John "Z-Bo" Zabroski
2007-09-07
re: Don't Let Output Dictate your Database Design
@Jeff
@"We want to store account balances in a table with columns for Jan, Feb, Mar, etc. All of our reports format the data this way, and it will make our reporting much easier."
@we need to demonstrate to them that a simple View can once again do the trick. [...] but since this is static (it will always be 12 monthly columns), [...] Just create a View that presents the information this way, while storing the data in a standard normalized format, and everyone wins.

This sounds like a use case for snapshots, not views. =)

webmat
2007-09-11
re: Don't Let Output Dictate your Database Design
To expand on what Daniels was saying, I usually say that primary keys should never be data the customer / user is aware of.
Some people consider using solely a customer's phone number a good idea for a primary key. Madness lies this way:
- "Oops! we did not include the regional code, because we started with only local customers!" (And now we're expanding to other cities/states)
- "Oops! we rely on phone numbers of a given format and now we are expanding to other countries/continents!"
- "Oops! one of our customer's spouse/child also wants to be our customer now.
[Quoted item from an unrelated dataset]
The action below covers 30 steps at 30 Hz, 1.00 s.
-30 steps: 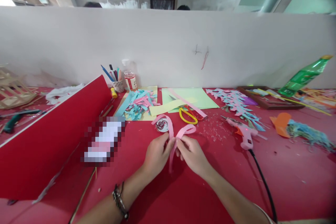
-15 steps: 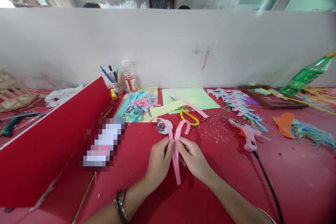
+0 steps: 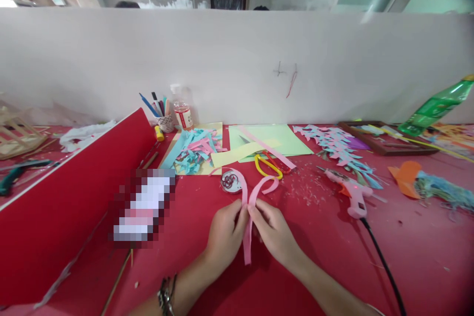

And, surprise, he/she has the same phone number!"
- "Oops! we were visionaries enough to use the regional code in all keys, but now the regional code assignment is being changed for a couple of towns around here!"
- "Oops! one of our customers is moving and her phone number is changing!" (Now you have to tell her to remember that her customer number is her last phone number, not the new one)
I guess the list can go on, too. Anyway, now you end up with problems created by your database design influencing the business, or worse, an end customer.
For other types of bad primary keys, the examples might not be as obvious, but trust me: a primary key must not be known and used directly by the user of your system.

To end this beautifully, here's a little gem that will make you cringe. I once heard about a system where the content of the database contained various number spaces before data: " 234", " 9", " 435634".
Q: Guess why?
A: So the data can be right-aligned in the UI. The best part: the users had to make their searches including the spaces, and had to create new items with the right amount of spaces!
WFT material, really :-)

Evgeny
2007-09-13
re: Don't Let Output Dictate your Database Design
I have been doing a TestDirector to Bugzilla/JIRA migration lately for work. TestDirector tables have so much Polymorphism it's really hard to graps. For example, the BUGS table has a restricted amount of user defined columns, and the SYSTEM_FIELDS table stores the values for the column names. So basically the BUG can't have more than X custom columns, and to know what each column name is - I must crossreference a different table. Naturally at one time or another a custom column named W was renamed to be Q, and the values in the BUGS table remained to contain whatever W is. (think W=version, and Q=build number).

A nightmare?

No. It's widely used, and some products designed at our company actively use the same approach for storing data in the database. Much fun is guaranteed for future generations.